Some species of freshwater decapods do not migrate downstream but release their larvae in the limnic adult habitat (March et al. 1998). In such species, larval needs for salts and planktonic food require rapid transport times to reach estuarine or coastal waters. Hence, the adult habitat must be located in fast-flowing rivers rather than in stagnant inland waters, and the distance between the adult habitat and the sea must be much shorter than in species with adult migrations. The semiterrestrial crab Armases roberti (Sesarmidae) from the Caribbean provides an example for diadromous strategies without adult migrations. This species lives on the banks of rivers and streams up to about 10 km inland (Chace and Hobbs 1969; Abele 1992), and releases its larvae directly into fresh water (Anger et al. 2006; Guerao et al. 2007). Physiological studies revealed that zoeal-I larvae can hyper-osmoregulate in oligohaline water at 1–5 PSU, whereas later zoeal stages cannot (Fig. 5.5). The megalopa, by contrast, can hyper-hypo-osmoregulate which enables it to return from the sea into rivers. After metamorphosis in the adult habitat, the early juveniles can leave the water and begin a semiterrestrial and limnic life.

Experimental observations on larval salinity tolerance suggest that similar ontogenetic migrations and changes in osmoregulate occur in the semiterrestrial and freshwater-tolerant crab Armases angustipes (Dana) from the Atlantic coast of South America (Anger et al. 1990). Diadromous strategies with hatching in the adult habitat, but without adult downstream migrations, have been observed also in the varunid crabs Cyrtograpsus angulatus Dana, C. altimanus Rathbun, and Neohelice granulata (Dana) from the same region.
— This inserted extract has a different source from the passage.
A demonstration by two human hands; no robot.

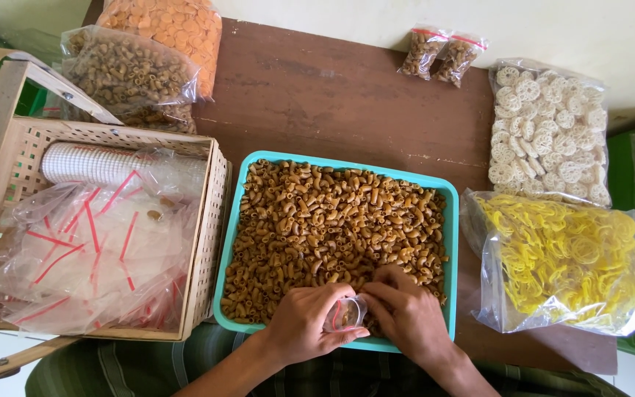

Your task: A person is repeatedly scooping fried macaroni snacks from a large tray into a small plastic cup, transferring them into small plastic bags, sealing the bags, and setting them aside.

These species are found in oligohaline habitats (C. angulatus also in fresh water) with hydrological connections to the ocean. Their larval export to marine waters is based on the coordination of hatching rhythms and larval migrations with regularly occurring variations in physical factors (Bas et al. 2009). Field observations showed that maximum hatching intensity occurs at night (when predation by visually oriented planktivorous fish is low) and at ebb tides (when the outflowing currents ensure rapid seaward transport). An extended planktonic development through 4–5 zoeal stages takes place in coastal marine waters, from where the megalopae return to their settlement sites (Luppi et al. 2002). In all these species, the first larval stage must tolerate very low salinities, suggesting that osmoregulatory functions appear already at hatching.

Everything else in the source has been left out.